Write out every record in full, exactly as written, please.

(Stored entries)
★ ★ ★ ★ ★
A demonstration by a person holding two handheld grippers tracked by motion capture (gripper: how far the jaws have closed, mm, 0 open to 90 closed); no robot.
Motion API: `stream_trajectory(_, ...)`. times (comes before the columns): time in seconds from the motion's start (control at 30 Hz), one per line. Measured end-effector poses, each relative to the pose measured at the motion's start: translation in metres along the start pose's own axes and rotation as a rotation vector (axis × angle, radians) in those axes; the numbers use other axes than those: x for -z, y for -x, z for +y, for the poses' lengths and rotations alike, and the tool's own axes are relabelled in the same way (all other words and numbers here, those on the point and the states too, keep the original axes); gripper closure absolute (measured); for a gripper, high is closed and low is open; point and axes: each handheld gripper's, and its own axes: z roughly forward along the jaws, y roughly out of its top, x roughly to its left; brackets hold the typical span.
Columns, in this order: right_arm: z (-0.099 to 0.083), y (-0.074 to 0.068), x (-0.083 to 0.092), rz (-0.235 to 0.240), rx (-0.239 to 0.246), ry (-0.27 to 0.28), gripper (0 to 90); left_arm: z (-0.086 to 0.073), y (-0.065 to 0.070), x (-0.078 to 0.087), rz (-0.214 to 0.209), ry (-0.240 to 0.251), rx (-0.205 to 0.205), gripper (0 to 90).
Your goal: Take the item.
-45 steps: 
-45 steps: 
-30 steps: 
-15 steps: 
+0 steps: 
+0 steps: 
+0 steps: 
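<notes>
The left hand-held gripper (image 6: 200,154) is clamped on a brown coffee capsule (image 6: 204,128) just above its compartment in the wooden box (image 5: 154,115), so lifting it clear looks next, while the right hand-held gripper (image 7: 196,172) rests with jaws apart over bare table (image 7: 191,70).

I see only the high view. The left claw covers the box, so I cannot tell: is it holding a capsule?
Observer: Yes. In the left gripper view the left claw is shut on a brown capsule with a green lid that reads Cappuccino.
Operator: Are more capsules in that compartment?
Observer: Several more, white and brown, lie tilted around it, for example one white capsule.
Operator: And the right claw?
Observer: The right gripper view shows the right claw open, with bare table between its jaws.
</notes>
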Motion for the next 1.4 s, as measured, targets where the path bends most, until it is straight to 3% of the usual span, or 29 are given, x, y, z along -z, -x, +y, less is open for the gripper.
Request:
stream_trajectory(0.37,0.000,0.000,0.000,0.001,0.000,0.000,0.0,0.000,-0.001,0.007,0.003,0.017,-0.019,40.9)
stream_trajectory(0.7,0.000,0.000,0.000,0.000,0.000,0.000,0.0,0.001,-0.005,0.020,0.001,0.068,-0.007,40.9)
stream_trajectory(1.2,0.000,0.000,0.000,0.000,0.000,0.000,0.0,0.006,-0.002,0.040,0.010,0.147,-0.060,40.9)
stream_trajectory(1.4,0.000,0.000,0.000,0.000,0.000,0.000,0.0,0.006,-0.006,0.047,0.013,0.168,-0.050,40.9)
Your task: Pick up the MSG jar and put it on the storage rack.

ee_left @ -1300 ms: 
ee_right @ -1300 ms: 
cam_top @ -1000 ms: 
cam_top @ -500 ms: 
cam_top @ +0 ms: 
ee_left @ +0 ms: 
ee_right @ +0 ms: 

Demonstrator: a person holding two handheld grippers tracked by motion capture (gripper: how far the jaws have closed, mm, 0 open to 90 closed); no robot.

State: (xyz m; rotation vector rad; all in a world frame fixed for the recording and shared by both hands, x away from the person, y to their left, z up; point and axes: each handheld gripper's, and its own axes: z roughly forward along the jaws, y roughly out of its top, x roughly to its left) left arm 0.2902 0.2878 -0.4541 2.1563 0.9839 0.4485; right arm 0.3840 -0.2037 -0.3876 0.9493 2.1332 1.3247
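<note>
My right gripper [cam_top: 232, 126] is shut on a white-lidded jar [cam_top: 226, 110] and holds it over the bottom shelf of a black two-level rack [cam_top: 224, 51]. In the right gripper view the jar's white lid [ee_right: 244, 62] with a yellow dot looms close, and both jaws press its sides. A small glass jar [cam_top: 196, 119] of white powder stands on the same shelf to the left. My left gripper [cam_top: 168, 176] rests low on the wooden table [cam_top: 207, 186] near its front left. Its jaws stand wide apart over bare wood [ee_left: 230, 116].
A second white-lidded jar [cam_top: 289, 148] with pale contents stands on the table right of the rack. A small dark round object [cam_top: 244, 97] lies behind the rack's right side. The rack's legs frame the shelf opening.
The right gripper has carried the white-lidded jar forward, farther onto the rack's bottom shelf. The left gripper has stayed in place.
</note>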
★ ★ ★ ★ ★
## WRITTEN ANSWER
A demonstration by a person holding two handheld grippers tracked by motion capture (gripper: how far the jaws have closed, mm, 0 open to 90 closed); no robot.
Motion API: `stream_trajectory(_, ...)`. times (comes before the columns): time in seconds from the motion's start (control at 30 Hz), one per line. Measured end-effector poses, each relative to the pose measured at the motion's start: translation in metres along the start pose's own axes and rotation as a rotation vector (axis × angle, radians) in those axes; the numbers use other axes than those: x for -z, y for -x, z for +y, for the poses' lengths and rotations alike, and the tool's own axes are relabelled in the same way (all other words and numbers here, those on the point and the states too, keep the original axes); gripper closure absolute (measured); for a gripper, high is closed and low is open; point and axes: each handheld gripper's, and its own axes: z roughly forward along the jaws, y roughly out of its top, x roughly to its left; brackets hold the typical span.
Columns, in this order: right_arm: z (-0.099 to 0.083), y (-0.074 to 0.068), x (-0.083 to 0.092), rz (-0.235 to 0.240), rx (-0.239 to 0.246), ry (-0.27 to 0.28), gripper (0 to 90); left_arm: z (-0.086 to 0.073), y (-0.065 to 0.070), x (-0.078 to 0.087), rz (-0.214 to 0.209), ry (-0.240 to 0.251), rx (-0.205 to 0.205), gripper (0 to 90).
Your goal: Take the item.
-45 steps: 
-45 steps: 
-30 steps: 
-15 steps: 
+0 steps: 
+0 steps: 
+0 steps: 
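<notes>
The left hand-held gripper (image 6: 200,154) is clamped on a brown coffee capsule (image 6: 204,128) just above its compartment in the wooden box (image 5: 154,115), so lifting it clear looks next, while the right hand-held gripper (image 7: 196,172) rests with jaws apart over bare table (image 7: 191,70).

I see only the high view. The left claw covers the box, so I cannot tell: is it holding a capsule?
Observer: Yes. In the left gripper view the left claw is shut on a brown capsule with a green lid that reads Cappuccino.
Operator: Are more capsules in that compartment?
Observer: Several more, white and brown, lie tilted around it, for example one white capsule.
Operator: And the right claw?
Observer: The right gripper view shows the right claw open, with bare table between its jaws.
</notes>
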Motion for the next 1.4 s, as measured, targets where the path bends most, until it is straight to 3% of the usual span, or 29 are given, x, y, z along -z, -x, +y, less is open for the gripper.
Request:
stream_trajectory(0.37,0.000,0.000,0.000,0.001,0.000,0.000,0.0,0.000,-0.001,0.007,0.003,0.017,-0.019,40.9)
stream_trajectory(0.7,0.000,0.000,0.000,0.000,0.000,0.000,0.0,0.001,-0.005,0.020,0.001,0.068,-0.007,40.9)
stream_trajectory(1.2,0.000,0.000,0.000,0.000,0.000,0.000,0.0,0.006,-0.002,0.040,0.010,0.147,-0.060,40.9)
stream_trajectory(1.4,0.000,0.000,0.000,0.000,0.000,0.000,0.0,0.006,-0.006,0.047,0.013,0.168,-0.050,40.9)
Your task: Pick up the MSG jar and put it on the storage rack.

ee_left @ -1300 ms: 
ee_right @ -1300 ms: 
cam_top @ -1000 ms: 
cam_top @ -500 ms: 
cam_top @ +0 ms: 
ee_left @ +0 ms: 
ee_right @ +0 ms: 

Demonstrator: a person holding two handheld grippers tracked by motion capture (gripper: how far the jaws have closed, mm, 0 open to 90 closed); no robot.

State: (xyz m; rotation vector rad; all in a world frame fixed for the recording and shared by both hands, x away from the person, y to their left, z up; point and axes: each handheld gripper's, and its own axes: z roughly forward along the jaws, y roughly out of its top, x roughly to its left) left arm 0.2902 0.2878 -0.4541 2.1563 0.9839 0.4485; right arm 0.3840 -0.2037 -0.3876 0.9493 2.1332 1.3247
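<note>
My right gripper [cam_top: 232, 126] is shut on a white-lidded jar [cam_top: 226, 110] and holds it over the bottom shelf of a black two-level rack [cam_top: 224, 51]. In the right gripper view the jar's white lid [ee_right: 244, 62] with a yellow dot looms close, and both jaws press its sides. A small glass jar [cam_top: 196, 119] of white powder stands on the same shelf to the left. My left gripper [cam_top: 168, 176] rests low on the wooden table [cam_top: 207, 186] near its front left. Its jaws stand wide apart over bare wood [ee_left: 230, 116].
A second white-lidded jar [cam_top: 289, 148] with pale contents stands on the table right of the rack. A small dark round object [cam_top: 244, 97] lies behind the rack's right side. The rack's legs frame the shelf opening.
The right gripper has carried the white-lidded jar forward, farther onto the rack's bottom shelf. The left gripper has stayed in place.
</note>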

The required output has been given in full.